I had access to a sliver of it. A strip of a sliver. A crack in the sidewalk that runs in front of my building. It was perfect, really. A long and broken path, a rift in pedestrian traffic. A rift, perhaps in the pedestrian? Now I’m reaching.

But it was perfect. It ran along the face of the building, in front of a little wrought-iron fence, underneath the near-constant drip from an overhead air conditioner. A seed could be planted and sprout and vine.

And vine it did. I dug into that sliver of soil, eviscerated it of weeds and pebbles, wisps of plastic and dried leaves. I dropped morning glory and moonflower seeds into a jar of water and set them by a window and watched their roots break through. I took those little tadpole seeds and scooped them into that stretch of soil and tucked them in. And every morning and every evening I filled my watering cans and teetered down two flights of stairs, and as I watered all of the overflowing pots and vines and flowery things I made sure to give the seeds just enough to keep them damp, never too much to wash them away.

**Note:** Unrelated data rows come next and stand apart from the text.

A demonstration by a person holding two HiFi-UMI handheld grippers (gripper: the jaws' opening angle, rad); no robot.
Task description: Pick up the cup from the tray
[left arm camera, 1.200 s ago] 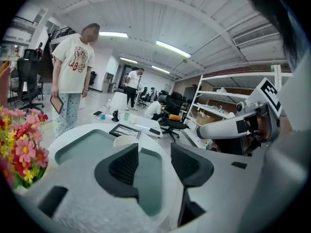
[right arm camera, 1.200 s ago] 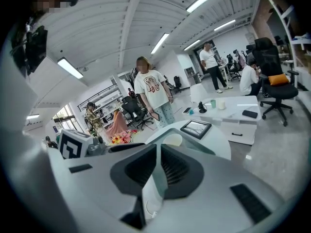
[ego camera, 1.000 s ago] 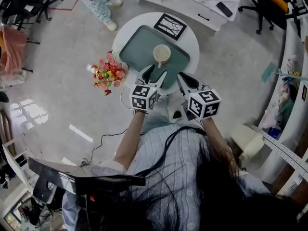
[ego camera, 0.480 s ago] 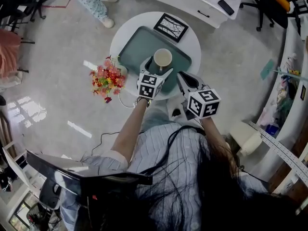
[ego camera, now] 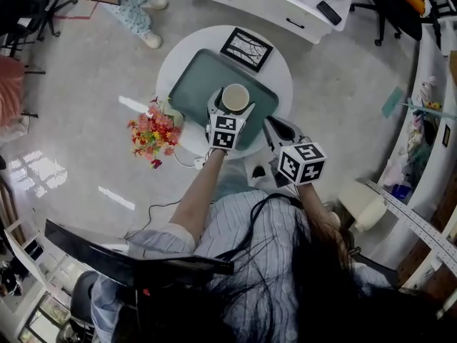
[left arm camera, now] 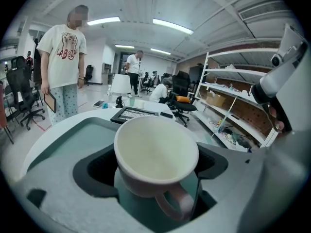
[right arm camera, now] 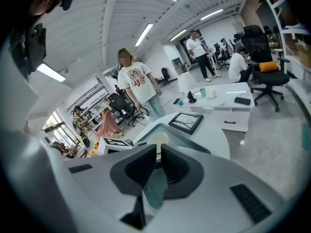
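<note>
**Left claw astride the cup, jaws spreading**

Forward goes my left gripper (ego camera: pixel 233 109). A second back it hung at the near edge of the tray (ego camera: pixel 193 84), and now it has a finger on either side of the cup (ego camera: pixel 235 97). The jaws are opening as I speak, wide apart, with the cup between them and no pad pressing on it yet. The cup stands upright on the near-right part of the tray, empty, with its handle (left arm camera: pixel 172 205) pointing back at me into the throat of the claw. My right gripper (right arm camera: pixel 158 152) has barely budged; it waits near and to the right, tips all but meeting, holding nothing.

Trouble spots, as I judge them:
- **Handle:** if I drive in further, it could jam against the claw body and shove the cup toward the far side.
- **Cup wall:** it narrows downward, so a low or lopsided squeeze might tip the cup or let it pop free.

The tray's raised near rim lies right under my left claw, so a straight lift looks like the clean way out. The picture frame (ego camera: pixel 246 48) sits beyond the tray on the round table (ego camera: pixel 282 70), and the flowers (ego camera: pixel 151 133) hang off to the left. Both are well apart from the cup, and above it all is open.
</note>
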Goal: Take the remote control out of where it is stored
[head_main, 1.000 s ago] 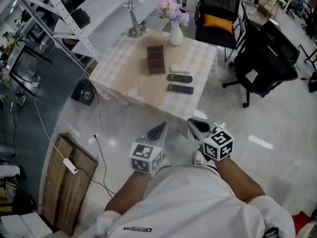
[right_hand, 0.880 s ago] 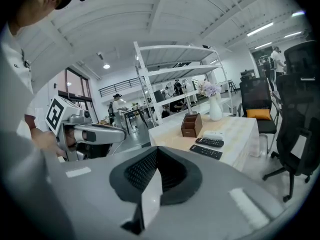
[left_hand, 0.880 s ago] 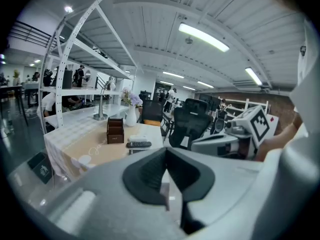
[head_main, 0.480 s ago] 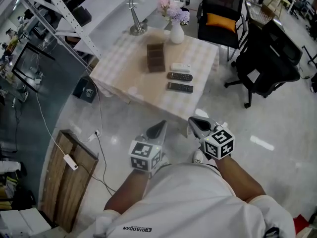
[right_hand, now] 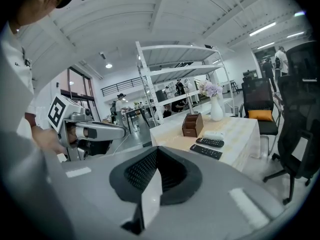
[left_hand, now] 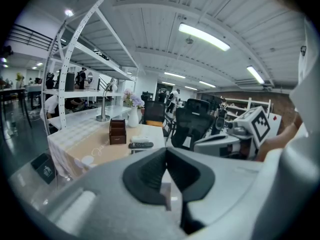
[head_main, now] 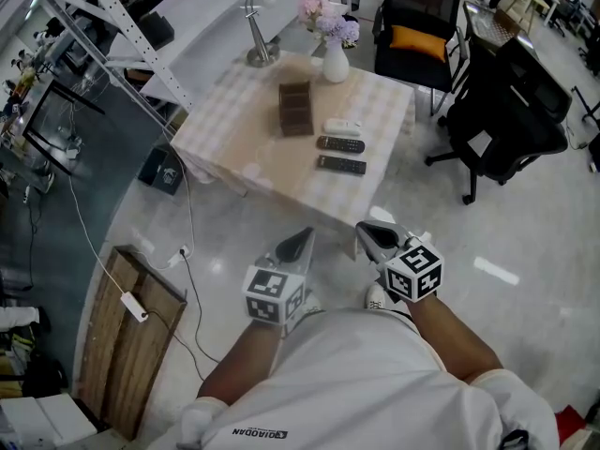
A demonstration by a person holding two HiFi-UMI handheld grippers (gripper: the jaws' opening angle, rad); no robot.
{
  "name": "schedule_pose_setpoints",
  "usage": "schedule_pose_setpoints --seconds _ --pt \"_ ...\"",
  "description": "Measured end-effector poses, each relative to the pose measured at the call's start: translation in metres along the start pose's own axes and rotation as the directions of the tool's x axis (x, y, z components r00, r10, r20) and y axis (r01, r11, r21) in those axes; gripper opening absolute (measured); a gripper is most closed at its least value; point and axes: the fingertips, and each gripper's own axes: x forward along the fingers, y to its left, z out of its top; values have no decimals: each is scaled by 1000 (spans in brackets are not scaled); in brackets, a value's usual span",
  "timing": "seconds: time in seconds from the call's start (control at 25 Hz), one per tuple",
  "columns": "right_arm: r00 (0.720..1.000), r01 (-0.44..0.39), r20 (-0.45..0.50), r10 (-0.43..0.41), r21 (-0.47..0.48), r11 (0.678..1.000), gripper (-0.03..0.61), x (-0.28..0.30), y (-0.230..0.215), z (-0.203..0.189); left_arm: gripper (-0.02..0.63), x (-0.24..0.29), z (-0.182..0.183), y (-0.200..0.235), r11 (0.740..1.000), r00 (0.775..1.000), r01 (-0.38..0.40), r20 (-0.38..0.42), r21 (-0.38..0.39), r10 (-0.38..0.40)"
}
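Both tongs, the left tongs [head_main: 302, 242] and the right tongs [head_main: 372, 235], stay pinched together and empty, well apart from the pale checked-cloth worktop [head_main: 239, 148]. Nothing has moved in the last second. A white remote control [head_main: 341, 127] and two black remote controls [head_main: 340, 145] lie flat near the worktop's right edge, just beside the brown wooden holder [head_main: 294, 109], so the removal looks finished.
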Motion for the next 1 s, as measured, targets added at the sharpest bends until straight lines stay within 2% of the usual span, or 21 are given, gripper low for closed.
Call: schedule_pose_setpoints --seconds 1.0 --pt "1000 17 5 -17 3 1000 4 2 0 2 3 -6 2 8 1000 1000 -6 12 -3 6"
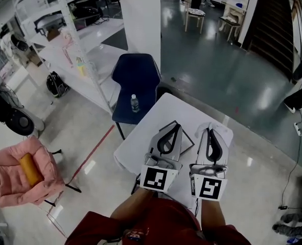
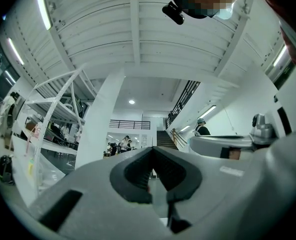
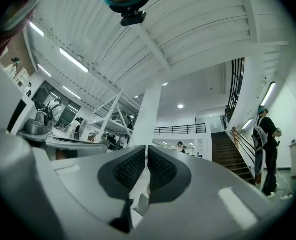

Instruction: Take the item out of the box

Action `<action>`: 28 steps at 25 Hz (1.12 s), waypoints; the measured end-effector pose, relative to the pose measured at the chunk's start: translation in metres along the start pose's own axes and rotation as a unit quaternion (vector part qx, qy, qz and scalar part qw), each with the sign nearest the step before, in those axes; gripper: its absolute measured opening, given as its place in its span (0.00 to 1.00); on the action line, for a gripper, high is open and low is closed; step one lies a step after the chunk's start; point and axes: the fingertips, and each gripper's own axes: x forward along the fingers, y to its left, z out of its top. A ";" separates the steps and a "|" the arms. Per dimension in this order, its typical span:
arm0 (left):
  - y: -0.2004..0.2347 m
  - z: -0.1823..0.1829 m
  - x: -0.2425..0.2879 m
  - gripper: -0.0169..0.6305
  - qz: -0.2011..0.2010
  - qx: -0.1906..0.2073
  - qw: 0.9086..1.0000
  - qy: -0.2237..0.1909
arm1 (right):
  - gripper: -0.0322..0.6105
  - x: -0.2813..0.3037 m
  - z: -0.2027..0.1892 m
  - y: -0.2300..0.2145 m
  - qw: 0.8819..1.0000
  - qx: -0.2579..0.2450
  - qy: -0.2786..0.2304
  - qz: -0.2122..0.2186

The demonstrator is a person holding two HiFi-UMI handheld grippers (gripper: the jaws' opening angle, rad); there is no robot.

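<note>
Both grippers rest on a small white table [image 1: 140,144] in the head view, side by side and pointing away from me. The left gripper [image 1: 177,125] lies over a flat white thing with a dark edge [image 1: 187,143], possibly the box; I see no item in it. The right gripper [image 1: 209,130] lies just to its right, near the table's far corner. In the left gripper view the left gripper [image 2: 152,149] has its dark pads touching with nothing between them. The right gripper [image 3: 146,148] in its own view shows only a hairline gap, also empty. Both gripper cameras look up at the ceiling and hall.
A blue chair [image 1: 140,73] with a water bottle [image 1: 134,103] on its seat stands just beyond the table, against a white pillar [image 1: 140,19]. White shelving [image 1: 84,55] runs at the left. A pink seat [image 1: 23,175] holding an orange roll stands at the lower left.
</note>
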 end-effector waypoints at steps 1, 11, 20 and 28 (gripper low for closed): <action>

They sprouted, and leafed, and then finally they vined, gingerly and then quickly wrapping around the wrought iron. And then the neighbor mistook them for weeds and ripped them all up. So I did it again, and I made a sign: “Flowers are growing here.” And this time they weren’t ripped away, just … trampled. And probably peed on by the neighborhood dogs. So I did it one more time. And one glorious, hearty, foot-defying little seedling survived. And it grew huge. One great, big moonflower vine now creeps its way up the wrought iron, around the railing, and onto a single cable that dangles from the roof. It is aiming for sky.

And so when my downstairs neighbor Abby offered her backyard for gardening, came up to me out of nowhere and said I could plants things down there, actually used the words “free reign,” I gradually processed the glory of that kind of gift. Dirt! Unconfined, sun-basked dirt! Set apart from pedestrian footpaths and neighborhood urinators! Real, live dirt. It was awesome.

Still, I had to buy more. Because as I soon learned, backyard Brooklyn dirt is not something you should grow vegetables in willy-nilly. It’s been there for a while, as the city has come up and cars have chugged by and old paint from buildings has chipped and apparently there is high concern about an excess of lead in all of that glorious dirt.

In the wake of a Sunday afternoon spent tilling, and surfacing odd bits of plastic and marbles and soda can tabs, some actual nuts and bolts, I decided to build a bed. The native dirt shall be left for things that we don’t want to eat, saved for things that just make us smile.

A plot has been measured, and cedar and soil and seeds acquired. I even bought a ridiculous device with a motion sensor that connects to a hose; it’s supposed to douse squirrels and other backyard burrowers with a blast of water if they come too close, scaring them away. The pictures on the outside of the box, advertising what it does, are fantastic: rabbits and deer and squirrels mid-air, shocked! by pelts of water. I look at them and I can’t stop laughing.

So here we are, ready. A bounty of soil at the foot of my steps. Waiting for deliverance.